● TASK TO COMPLETE:
Copy out each line of the material in which the word "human" appears.

|---|

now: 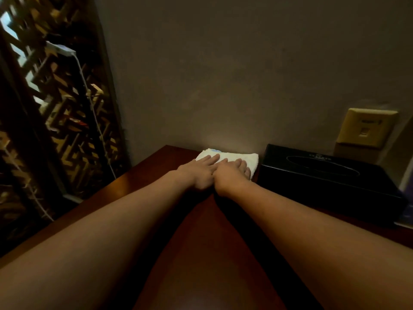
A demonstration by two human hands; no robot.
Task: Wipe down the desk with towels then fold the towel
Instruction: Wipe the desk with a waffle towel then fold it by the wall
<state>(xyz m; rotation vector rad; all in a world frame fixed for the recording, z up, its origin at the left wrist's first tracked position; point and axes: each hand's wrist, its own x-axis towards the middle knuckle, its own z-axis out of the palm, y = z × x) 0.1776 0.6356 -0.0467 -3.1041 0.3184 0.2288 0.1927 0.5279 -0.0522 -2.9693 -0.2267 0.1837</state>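
Towel (252,161): one. Hands: two, left hand (201,173), right hand (232,178). Tissue box (324,177): one. Desk (201,242): one.

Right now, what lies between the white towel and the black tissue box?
Nothing. In the head view only a thin sliver of desk separates the white towel from the black tissue box; they may even touch.

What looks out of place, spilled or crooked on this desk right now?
Nothing stands out. The white towel lies folded at the far edge of the desk by the wall, with the left hand and right hand resting flat on it. The black tissue box sits beside it. No spill shows, though the light is dim.
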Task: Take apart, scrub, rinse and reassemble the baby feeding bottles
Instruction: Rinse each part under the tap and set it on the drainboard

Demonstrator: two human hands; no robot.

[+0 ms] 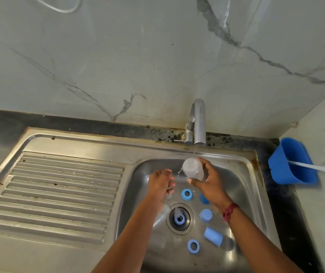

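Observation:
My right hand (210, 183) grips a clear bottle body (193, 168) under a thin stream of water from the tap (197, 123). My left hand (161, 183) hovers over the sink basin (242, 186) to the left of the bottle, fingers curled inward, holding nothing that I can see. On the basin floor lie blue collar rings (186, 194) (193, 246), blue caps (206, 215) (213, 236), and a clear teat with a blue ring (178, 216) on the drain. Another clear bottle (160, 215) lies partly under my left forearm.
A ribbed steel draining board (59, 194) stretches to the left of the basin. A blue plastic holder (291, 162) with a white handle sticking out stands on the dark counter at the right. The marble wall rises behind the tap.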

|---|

● EXERCISE RESPONSE:
A demonstration by two human hands; no robot.
Demonstrator: two human hands; no robot.

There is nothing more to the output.